Task to complete: In the material below, find each line with the word "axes" and copy it.

Supplied data:
········

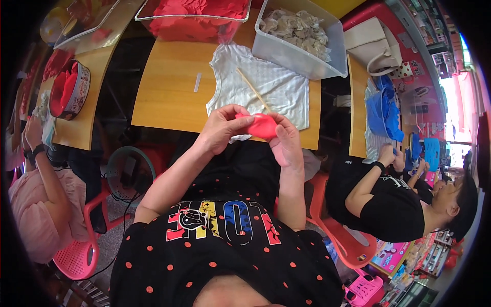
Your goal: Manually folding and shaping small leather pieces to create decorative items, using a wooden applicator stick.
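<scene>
A soft, glossy red piece (262, 127), like a limp uninflated balloon, is stretched between my two hands above the table's near edge. My left hand (219, 132) pinches its left end between thumb and fingers. Its right end is gripped by my right hand (287, 142), thumb in front and fingers behind. Under and beyond them a white sleeveless shirt (227, 69) lies spread on the wooden table (166, 84). A thin wooden stick (251, 87) rests on the shirt, its near end close to my right fingers; whether they touch it, I cannot tell.
Red pieces fill a clear bin (235, 31) at the far side. To its right stands a translucent bin (279, 49) of crumpled whitish pieces. A small white strip (197, 82) lies left of the shirt. People work at neighbouring tables on both sides; a fan (130, 174) stands at left.
</scene>
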A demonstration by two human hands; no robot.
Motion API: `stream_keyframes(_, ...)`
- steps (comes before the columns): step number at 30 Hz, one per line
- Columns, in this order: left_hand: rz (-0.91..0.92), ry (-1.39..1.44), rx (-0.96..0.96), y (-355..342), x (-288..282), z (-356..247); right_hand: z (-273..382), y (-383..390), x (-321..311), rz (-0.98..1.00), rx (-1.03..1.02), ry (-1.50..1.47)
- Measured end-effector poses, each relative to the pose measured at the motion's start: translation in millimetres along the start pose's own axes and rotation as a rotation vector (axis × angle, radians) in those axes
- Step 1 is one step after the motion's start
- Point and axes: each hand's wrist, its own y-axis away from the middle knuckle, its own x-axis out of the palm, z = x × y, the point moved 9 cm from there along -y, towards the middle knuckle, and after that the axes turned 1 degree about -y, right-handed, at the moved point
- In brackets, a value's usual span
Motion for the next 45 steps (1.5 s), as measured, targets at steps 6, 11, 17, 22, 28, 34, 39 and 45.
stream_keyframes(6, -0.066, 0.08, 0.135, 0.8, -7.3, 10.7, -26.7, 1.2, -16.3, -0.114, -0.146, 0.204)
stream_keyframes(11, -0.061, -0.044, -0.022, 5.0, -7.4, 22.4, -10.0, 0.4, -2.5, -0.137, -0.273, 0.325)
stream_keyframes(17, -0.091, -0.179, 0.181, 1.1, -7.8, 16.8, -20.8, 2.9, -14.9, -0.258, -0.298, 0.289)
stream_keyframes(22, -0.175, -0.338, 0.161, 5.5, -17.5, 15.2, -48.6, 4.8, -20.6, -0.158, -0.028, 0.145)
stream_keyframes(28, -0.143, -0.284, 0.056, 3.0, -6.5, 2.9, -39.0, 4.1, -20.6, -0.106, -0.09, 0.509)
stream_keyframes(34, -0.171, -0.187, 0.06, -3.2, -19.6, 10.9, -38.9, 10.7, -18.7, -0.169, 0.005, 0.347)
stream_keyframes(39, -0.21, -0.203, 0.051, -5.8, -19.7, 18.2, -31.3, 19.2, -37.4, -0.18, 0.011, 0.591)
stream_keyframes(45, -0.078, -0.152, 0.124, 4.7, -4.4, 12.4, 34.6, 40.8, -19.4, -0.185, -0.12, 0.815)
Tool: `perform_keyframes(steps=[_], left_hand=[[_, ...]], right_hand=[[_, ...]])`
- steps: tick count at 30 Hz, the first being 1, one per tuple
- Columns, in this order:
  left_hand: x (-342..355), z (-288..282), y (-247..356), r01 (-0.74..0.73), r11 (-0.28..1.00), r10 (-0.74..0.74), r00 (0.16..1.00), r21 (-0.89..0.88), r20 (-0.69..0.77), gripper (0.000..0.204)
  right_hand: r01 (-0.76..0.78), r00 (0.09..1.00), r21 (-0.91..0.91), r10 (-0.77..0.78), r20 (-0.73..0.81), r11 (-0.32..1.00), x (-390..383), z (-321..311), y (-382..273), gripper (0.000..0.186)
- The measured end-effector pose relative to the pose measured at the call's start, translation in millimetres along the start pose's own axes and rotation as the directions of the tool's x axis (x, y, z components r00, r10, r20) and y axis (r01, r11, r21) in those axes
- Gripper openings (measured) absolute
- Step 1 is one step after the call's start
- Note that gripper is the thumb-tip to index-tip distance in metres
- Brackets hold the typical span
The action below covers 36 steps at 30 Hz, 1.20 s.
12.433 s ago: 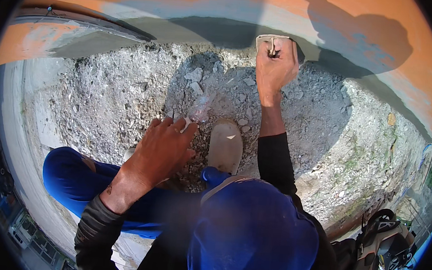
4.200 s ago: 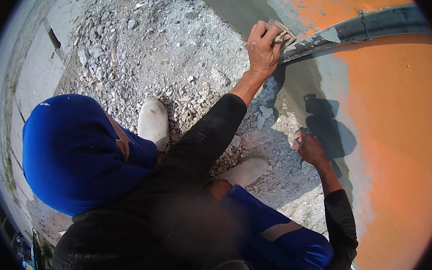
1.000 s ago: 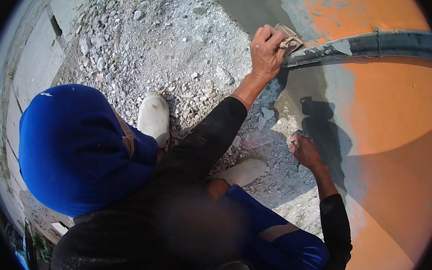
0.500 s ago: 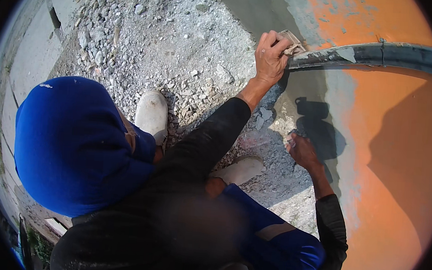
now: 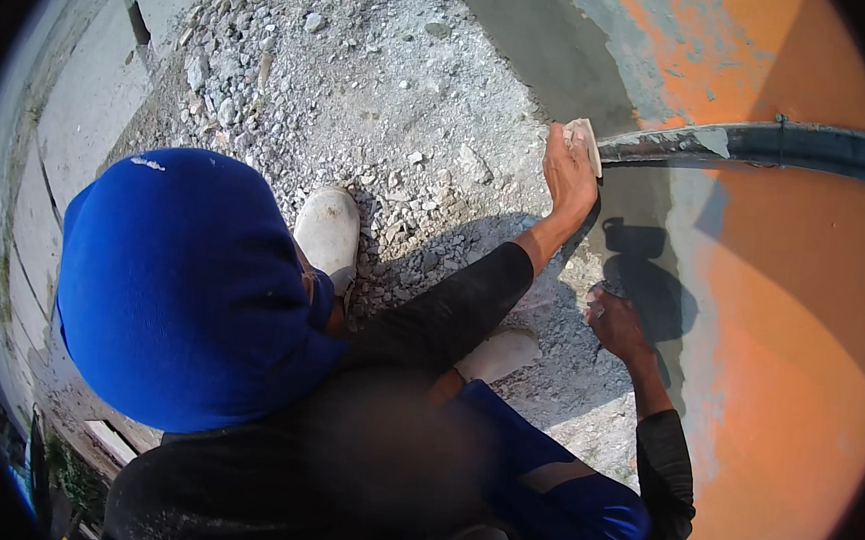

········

Response to the task:
- Measured end-effector poses, each relative to the pose measured at the motion's start: translation in millimetres along the start pose's own axes and rotation as a rotation vector (axis × angle, radians) in those axes
- Point and axes: each hand's wrist, its own y-axis away from the middle knuckle, its own x-axis out of the palm, z = x × y, the point moved 9 cm from there along -y, towards the middle knuckle, and after that the axes turned 1 degree about -y, right-handed, at the moved point
- The measured end-effector pose relative to the pose measured at the call's start, translation in millimetres along the start pose's own axes and rotation as the directions of the tool's x axis (x, y, z components r00, r10, r20) and y axis (r01, r11, r21) in those axes

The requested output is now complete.